In practice, the dot product k · r = kxx + kyy + kzz is set equal to a spatially varying phase functionϕ(x, y, z) = k · r. The requirement of a slowly varying direction of propagation now gets translated into a slowly varying phase. For example, the circular part of a ring resonator of radius can be represented by a phase functionϕ = Rkparctan(y/x), where kp = 2π/(λp) is the propagation constant corresponding to the wavelength λp in the direction of propagation.
In this way, the beam-envelope method can be applied to a structure composed of simple shapes, where each component can be represented by a spatially varying phase factor corresponding to a locally preferred type of propagation. For example, a ring resonator consisting of one straight and one circular section can readily be analyzed this way by using one constant and one circular phase function, respectively (see Fig. 3). In a more general case, the phase function can be given by a look-up table that is a simple-enough function of the coordinate vector. In addition, by superimposing fields, two or more directions of propagation can be handled by supplying multiple sets of phase functions.
FIGURE 3. A ring-resonator analysis is done at a 1.559 μm wavelength. The left view shows the finite-element mesh, the center view shows the physical fast-varying field, and the right view shows the slowly varying field envelope, which is the actual unknown field solved for in the beam-envelope method.
Applications in nonlinear optics
Nonlinear optical effects are often very weak and occur over long interaction lengths. Here, the beam-envelope method is useful. Self-focusing is one such nonlinear phenomenon—important from a laser engineering perspective—where the modification of the beam must be incorporated into the design. The effect may be seen, for example, in laser rods or glass components placed at a focal point. If the threshold for self-focusing is exceeded, the material is damaged. It is important to know the self-focusing threshold values for the materials used in the design. Self-focusing occurs in dielectrics, like optical glasses and laser rod materials, such as Nd:YAG.
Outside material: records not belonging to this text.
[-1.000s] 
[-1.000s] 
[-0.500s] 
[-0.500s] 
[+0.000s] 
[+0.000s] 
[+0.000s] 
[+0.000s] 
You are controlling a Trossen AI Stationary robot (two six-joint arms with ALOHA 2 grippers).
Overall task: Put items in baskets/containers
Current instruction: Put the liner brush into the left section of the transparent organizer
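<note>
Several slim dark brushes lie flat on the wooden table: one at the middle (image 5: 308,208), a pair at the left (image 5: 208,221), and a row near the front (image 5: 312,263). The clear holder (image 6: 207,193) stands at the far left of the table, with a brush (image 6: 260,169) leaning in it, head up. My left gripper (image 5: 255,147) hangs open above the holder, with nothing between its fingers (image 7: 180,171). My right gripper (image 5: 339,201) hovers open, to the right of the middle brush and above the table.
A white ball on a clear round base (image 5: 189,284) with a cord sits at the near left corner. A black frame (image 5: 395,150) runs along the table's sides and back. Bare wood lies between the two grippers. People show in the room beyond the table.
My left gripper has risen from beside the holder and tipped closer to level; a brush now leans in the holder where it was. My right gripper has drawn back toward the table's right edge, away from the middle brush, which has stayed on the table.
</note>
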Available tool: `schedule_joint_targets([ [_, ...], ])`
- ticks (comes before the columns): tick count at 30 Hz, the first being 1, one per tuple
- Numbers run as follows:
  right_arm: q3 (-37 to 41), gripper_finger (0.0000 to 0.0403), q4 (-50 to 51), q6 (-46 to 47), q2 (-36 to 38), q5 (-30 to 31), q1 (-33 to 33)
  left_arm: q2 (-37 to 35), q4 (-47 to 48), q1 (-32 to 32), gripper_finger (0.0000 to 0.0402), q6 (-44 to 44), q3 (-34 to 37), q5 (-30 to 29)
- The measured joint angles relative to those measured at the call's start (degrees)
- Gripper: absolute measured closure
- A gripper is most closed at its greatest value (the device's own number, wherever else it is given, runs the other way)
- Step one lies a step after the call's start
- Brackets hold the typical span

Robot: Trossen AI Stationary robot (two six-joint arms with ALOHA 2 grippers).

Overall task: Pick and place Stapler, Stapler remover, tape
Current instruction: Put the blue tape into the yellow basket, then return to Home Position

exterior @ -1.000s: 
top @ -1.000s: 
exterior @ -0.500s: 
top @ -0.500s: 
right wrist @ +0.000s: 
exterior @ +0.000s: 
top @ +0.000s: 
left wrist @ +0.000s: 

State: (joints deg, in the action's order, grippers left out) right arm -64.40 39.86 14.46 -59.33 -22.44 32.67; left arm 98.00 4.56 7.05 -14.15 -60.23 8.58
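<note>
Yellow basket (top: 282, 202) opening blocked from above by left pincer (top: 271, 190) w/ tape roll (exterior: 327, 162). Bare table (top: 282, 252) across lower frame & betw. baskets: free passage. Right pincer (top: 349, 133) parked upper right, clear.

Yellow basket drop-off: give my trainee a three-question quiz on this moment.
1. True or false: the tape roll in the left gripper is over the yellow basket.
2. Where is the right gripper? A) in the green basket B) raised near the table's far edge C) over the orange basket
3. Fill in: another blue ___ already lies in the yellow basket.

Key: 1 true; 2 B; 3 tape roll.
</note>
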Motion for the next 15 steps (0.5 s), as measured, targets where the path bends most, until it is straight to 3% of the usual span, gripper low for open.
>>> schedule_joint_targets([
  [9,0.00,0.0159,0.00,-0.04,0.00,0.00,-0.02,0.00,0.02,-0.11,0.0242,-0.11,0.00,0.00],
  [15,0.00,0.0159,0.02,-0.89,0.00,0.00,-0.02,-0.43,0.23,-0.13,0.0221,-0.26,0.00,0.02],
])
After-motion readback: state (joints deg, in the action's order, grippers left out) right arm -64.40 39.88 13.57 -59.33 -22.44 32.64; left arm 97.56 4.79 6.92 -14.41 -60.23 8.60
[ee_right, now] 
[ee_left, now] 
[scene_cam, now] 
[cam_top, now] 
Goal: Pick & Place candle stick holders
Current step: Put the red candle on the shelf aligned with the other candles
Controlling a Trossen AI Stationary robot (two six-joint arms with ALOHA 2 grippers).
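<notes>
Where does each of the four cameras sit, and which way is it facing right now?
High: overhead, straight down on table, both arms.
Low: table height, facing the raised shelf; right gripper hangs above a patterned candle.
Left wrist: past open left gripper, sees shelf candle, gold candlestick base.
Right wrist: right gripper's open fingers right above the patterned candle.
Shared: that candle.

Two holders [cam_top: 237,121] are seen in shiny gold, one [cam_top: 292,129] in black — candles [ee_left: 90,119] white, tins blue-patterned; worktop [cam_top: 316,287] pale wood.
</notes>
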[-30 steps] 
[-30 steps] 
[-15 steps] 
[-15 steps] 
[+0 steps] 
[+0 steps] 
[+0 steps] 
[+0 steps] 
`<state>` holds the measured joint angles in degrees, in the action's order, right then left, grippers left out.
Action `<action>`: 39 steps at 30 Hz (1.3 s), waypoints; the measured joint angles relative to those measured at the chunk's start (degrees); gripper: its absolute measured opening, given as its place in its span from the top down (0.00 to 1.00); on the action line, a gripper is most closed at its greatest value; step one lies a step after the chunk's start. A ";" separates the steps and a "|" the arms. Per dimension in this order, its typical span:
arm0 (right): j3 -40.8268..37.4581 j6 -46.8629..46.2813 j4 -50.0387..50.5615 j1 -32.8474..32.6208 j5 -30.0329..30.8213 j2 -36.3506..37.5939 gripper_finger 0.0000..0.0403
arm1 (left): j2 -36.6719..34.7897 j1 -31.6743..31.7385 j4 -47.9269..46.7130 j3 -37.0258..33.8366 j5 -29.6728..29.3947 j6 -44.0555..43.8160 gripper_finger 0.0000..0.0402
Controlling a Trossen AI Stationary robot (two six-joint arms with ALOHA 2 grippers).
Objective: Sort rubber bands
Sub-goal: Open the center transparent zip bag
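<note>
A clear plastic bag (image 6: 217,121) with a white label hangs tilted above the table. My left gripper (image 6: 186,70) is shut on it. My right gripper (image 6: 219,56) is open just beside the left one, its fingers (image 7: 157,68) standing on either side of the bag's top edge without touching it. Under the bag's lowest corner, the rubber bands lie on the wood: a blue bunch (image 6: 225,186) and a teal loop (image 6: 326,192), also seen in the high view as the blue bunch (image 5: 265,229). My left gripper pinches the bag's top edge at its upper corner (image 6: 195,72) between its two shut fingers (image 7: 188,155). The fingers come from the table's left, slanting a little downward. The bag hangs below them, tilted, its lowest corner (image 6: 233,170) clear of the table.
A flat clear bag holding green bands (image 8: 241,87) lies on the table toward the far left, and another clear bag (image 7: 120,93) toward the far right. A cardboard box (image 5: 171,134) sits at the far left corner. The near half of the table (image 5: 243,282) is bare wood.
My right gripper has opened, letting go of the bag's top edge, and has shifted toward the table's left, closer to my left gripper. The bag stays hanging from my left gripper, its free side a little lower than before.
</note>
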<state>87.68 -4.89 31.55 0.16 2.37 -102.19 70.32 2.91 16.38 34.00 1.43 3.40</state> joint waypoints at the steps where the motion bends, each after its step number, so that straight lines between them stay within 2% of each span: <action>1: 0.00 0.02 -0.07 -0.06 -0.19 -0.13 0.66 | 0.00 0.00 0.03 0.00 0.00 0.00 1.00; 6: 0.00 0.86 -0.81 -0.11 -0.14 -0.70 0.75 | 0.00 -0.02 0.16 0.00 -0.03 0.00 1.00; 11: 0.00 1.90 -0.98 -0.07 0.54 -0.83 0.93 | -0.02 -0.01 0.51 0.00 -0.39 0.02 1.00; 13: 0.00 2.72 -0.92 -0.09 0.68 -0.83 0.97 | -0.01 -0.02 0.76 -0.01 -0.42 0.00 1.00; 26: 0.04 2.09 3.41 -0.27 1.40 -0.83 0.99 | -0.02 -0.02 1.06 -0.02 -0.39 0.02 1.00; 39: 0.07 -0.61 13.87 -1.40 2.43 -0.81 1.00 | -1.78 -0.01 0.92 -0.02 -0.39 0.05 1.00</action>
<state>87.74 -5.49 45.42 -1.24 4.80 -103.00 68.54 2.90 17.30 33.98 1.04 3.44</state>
Other nonlinear effects for which the method is applicable include second-harmonic generation, sum- and difference-frequency generation, parametric generation and amplification, and self-phase modulation.
The beam-envelope method extends the use of full-wave methods to previously unattainable model sizes. It fills a gap between computationally heavy, but accurate, traditional finite-element/difference methods and fast-to-compute ray-tracing methods. Successes within nonlinear optics show the method's applicability for real-world design tasks. In the future, we will most likely see this method being combined with traditional full-wave and ray-tracing methods to reach new frontiers in computational optics.